Ada banyak kisah terkait masa muda atau perjuangan Tan Malaka menentang antikolonialisme di Hindia Belanda yang bisa kamu baca dibuku-buku sejarah atau situs internet lainnya, namun kali ini penulis ingin mengajak teman-teman belajar bersama menumbuhkan jiwa muda dan pantang menyerah bersama melalui kisah hidup sosok satu ini.

Tan Malaka muda adalah pemuda yang cerdas. Pemuda Minangkabau yang sejak usia 5 tahun telah mempelajari ilmu agama dan beladiri Pencak Silat. Ketika berusia 11 tahun, Ia mendaftarkan diri ke Kweekschool, sekolah calon guru di Fort de Kock (sekarang bernama Kota Bukittinggi) pada zaman Hindia Belanda dengan pengantar Bahasa Belanda.  Di sana, dia menyukai pelajaran Bahasa Belanda, bahkan diminta jadi guru Bahasa Belanda.

Lulus dari Kweekschool, Tan Malaka melanjutkan studinya di Rijkskweekschool (Sekolah Kejuruan Guru Kerajaan/Negeri) di kota Haarlem, Belanda. Pada masa itulah Tan Malaka mulai belajar ilmu filsafat ekonomi sosial yang saat itu tengah berkembang di Eropa.

Hobinya membaca buku membentuk pola pikirnya. Tan Malaka menulis beberapa buku seperti Naar de Republiek Indonesia yang menjadi cikal bakal berdirinya Indonesia sebagai negara republik. Melalui bukunya, Tan Malaka mengajak kaum cendekiawan Indonesia untuk berjuang meraih kemerdekaan dan peka terhadap hati nurani rakyat.

Nah setelah menyelesaikan studinya di Belanda, Tan Malaka menjadi guru Bahasa Melayu untuk anak-anak buruh perkembunan teh dan tembakau di Sanembah, Sumatera Utara. Dari pengalaman mengajar inilah, Tan Malaka melihat secara langsung penderitaan kaum buruh perkebunan teh yang diupah rendah, sering ditipu karena buta huruf dan tidak lancar berhitung, diperas keringatnya habis-habisan di tanah kelahiran sendiri.

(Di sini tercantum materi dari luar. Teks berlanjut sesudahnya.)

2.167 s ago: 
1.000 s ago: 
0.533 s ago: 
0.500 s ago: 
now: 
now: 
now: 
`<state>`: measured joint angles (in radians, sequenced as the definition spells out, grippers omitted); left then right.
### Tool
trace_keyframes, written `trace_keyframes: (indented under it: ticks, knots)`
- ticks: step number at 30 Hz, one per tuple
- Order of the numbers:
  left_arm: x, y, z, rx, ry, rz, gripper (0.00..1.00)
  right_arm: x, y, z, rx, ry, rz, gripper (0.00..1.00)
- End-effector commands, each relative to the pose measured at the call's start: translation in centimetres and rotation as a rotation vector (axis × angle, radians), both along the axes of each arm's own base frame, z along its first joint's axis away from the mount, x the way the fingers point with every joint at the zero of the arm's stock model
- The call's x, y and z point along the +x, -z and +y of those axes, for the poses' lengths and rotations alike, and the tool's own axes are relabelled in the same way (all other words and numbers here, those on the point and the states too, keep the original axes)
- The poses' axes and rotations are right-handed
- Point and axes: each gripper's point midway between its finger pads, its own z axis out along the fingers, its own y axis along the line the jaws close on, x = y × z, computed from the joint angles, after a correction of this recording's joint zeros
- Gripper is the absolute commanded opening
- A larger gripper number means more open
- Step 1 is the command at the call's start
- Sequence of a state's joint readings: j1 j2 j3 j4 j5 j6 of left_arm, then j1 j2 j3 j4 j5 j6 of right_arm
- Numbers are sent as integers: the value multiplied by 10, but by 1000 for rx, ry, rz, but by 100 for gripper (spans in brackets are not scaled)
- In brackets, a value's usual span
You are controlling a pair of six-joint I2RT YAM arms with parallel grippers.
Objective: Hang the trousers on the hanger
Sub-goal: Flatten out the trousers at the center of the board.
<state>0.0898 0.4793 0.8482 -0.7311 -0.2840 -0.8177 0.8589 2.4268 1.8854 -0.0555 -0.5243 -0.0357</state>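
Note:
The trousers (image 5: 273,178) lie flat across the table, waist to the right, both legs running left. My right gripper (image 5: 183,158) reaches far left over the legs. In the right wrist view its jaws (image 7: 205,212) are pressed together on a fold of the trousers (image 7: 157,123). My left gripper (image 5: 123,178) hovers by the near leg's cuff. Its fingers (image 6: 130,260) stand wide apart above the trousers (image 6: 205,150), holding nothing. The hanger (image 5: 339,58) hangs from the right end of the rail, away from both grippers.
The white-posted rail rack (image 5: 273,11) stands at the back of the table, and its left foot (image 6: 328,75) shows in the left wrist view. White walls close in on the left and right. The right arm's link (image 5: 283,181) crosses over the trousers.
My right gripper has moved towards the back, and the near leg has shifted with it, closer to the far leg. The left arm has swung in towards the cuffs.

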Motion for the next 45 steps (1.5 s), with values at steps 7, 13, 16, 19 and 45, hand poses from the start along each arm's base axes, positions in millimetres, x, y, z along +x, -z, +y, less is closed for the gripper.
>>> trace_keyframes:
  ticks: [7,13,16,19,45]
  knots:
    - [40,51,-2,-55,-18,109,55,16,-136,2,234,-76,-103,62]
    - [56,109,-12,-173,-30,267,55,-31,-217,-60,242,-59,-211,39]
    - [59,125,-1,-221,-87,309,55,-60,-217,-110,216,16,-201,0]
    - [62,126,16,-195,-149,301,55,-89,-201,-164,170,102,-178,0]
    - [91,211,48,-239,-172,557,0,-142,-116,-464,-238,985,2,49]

Berbekal dari semangat membela kaumnya ini, serta pengetahuan sosial politik yang dia pelajarin selama di Eropa, Tan Malaka memutuskan untuk bergabung dengan organisasi ISDV, organisasi bentukan para anggota partai buruh di negeri Belanda tahun 1914 yang bermukim di wilayah Hindia Belanda. Organisasi ISDV memperjuangkan hak kepemilikan tanah dan alat produksi kepada rakyat agar tidak dimonopoli oleh kaum pemilik modal dan kolonial asing.

Melihat penderitaan para buruh, Tan Malaka memutuskan pindah ke Jawa dan ikut berjuang bersama PKH. Di Semarang, Tan Malaka dipercaya untuk merintis Sekolah Rakjat untuk menjadi guru sekaligus kepala sekolah. Ternyata, setelah bergabung dengan PKH, Tan Malaka enggak cuma sibuk ngajar mencerdaskan rakyat doang, tapi juga ikut berjuang di serikat pekerja/buruh di seluruh Jawa. Semuanya, diikuti oleh Tan Malaka agar hak para buruh dapat dibela oleh orang-orang terdidik.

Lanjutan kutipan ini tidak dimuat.